Matlab Parallel Computing Toolbox product offers several features that simplify the development of parallel applications in MATLAB. It offers programming constructs such as parallel loops and distributed arrays that let you extend your serial programming into a parallel domain. You can use these constructs without the requirement of learning a complex parallel language or making significant changes to your existing code. The toolbox supports interactive development, which lets you connect to your cluster from a MATLAB session to interactively perform parallel computations or use them in batch. Currently, the Paralell Computing Toolbox license is limited to local cores per node. 

Let's run the same MonteCarlo simulation taking advantage of the paralellization. To do this, we must do two things:

a. Reserve a pool of N workers to register the job  (where N is the total of cores of the machine, excluding hyperthreading)
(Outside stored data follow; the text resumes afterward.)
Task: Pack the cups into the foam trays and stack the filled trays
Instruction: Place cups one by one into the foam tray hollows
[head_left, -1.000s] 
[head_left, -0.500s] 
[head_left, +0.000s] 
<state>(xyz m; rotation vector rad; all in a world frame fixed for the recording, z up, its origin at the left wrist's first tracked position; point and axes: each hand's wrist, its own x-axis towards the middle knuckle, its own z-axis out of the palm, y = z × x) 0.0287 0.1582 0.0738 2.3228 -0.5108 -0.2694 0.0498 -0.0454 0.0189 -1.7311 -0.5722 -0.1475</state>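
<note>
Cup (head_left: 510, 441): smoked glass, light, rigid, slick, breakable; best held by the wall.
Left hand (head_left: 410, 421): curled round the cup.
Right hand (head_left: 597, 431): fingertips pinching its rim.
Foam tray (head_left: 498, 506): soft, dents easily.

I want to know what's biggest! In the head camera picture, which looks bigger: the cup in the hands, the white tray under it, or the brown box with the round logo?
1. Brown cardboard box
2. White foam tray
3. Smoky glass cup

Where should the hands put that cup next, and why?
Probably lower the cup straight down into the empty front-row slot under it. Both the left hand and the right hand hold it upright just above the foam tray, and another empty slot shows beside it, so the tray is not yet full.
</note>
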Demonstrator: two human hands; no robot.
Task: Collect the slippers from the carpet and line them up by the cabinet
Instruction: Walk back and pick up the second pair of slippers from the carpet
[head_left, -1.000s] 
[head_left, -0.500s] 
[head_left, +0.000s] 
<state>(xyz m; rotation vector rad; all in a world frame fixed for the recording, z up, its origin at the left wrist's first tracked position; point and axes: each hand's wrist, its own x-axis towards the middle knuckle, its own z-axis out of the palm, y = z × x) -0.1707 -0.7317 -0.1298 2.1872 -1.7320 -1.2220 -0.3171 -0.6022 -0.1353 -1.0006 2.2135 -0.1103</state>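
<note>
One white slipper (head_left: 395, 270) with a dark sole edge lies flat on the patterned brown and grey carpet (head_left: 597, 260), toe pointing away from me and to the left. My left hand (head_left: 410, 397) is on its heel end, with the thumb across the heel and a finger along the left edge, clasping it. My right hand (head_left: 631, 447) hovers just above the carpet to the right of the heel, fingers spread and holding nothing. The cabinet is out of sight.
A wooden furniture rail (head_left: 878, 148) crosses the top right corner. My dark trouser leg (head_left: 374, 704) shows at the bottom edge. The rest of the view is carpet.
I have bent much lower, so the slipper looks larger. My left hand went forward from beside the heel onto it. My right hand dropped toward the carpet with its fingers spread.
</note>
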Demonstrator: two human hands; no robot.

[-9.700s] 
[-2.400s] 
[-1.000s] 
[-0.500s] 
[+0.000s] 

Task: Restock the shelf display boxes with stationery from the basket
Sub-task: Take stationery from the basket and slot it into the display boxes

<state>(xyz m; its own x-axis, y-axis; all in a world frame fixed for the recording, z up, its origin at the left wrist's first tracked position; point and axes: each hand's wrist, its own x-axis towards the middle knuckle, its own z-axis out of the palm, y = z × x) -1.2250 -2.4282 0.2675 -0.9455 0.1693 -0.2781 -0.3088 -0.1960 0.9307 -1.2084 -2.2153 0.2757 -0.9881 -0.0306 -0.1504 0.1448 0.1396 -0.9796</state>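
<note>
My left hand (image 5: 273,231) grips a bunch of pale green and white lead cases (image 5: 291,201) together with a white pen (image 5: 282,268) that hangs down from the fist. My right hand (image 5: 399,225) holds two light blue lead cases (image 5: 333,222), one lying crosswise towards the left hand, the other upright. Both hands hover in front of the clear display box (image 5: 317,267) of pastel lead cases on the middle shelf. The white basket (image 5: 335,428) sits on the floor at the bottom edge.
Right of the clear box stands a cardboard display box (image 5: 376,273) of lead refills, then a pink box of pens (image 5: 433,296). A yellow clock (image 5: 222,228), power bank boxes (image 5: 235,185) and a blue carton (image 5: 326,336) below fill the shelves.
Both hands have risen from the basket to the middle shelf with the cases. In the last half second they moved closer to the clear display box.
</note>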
b. Tell Matlab to use the local pool of workers

1. Let's modify our Matlab script. We'll use the 'parfor' instead of 'for'. We can do it as long as the inner operations on the loop does not depend on the loop iterator, and we'll also use the directive parpool to create the pool using the profile 'local' with 6 slots. More information on Matlab cluster profiles here:

%% PARFOR DEMO
%% Init problem
% Init pe
parpool('local',6)

% MonteCarlo simulations
disp('Starting ...')
tic;
iter    = 100000;
sz      = 55;
a       = zeros(1, iter);
parfor (simNum = 1:iter, 6)
        a(simNum)=max(svd(rand(sz)))
end
toc;
delete(gcp)

2. Let's modify also our submission script. We'll include the parallel strategy to reserve as many slots as we have specified in the previous parfor command. We'll also modify the lines to call the job and the output and error files, for example: 6 cores on 2 processors in the same node.

#!/bin/bash
#SBATCH -J matlab_test
#SBATCH -p short
#SBATCH -N 1
#SBATCH --workdir=/homedtic/test/Matlab/
#SBATCH --sockets-per-node=2
#SBATCH --cores-per-socket=3
#SBATCH -o logs/slurm.%N.%J.%u.out # STDOUT
#SBATCH -e logs/slurm.%N.%J.%u.err # STDERR
 
module load MATLAB/2017a
matlab -nosplash -nodesktop -r "run /homedtic/test/Matlab/montecarlo.m"

3. Output

MATLAB is selecting SOFTWARE OPENGL rendering.
Opening log file:  /homedtic/test/java.log.1527

                            < M A T L A B (R) >
                  Copyright 1984-2017 The MathWorks, Inc.
                   R2017a (9.2.0.556344) 64-bit (glnxa64)
                               March 27, 2017

 
To get started, type one of these: helpwin, helpdesk, or demo.
For product information, visit www.mathworks.com.
 
Starting parallel pool (parpool) using the 'local' profile ...
connected to 6 workers.

ans = 

 Pool with properties: 

            Connected: true
           NumWorkers: 6
              Cluster: local
        AttachedFiles: {}
          IdleTimeout: 30 minutes (30 minutes remaining)
          SpmdEnabled: true

Starting ...
Elapsed time is 8.252539 seconds.
Parallel pool using the 'local' profile is shutting down.

Results:

Serial: Elapsed time is 23.626662 seconds.

Paralel: Elapsed time is 8.252539 seconds.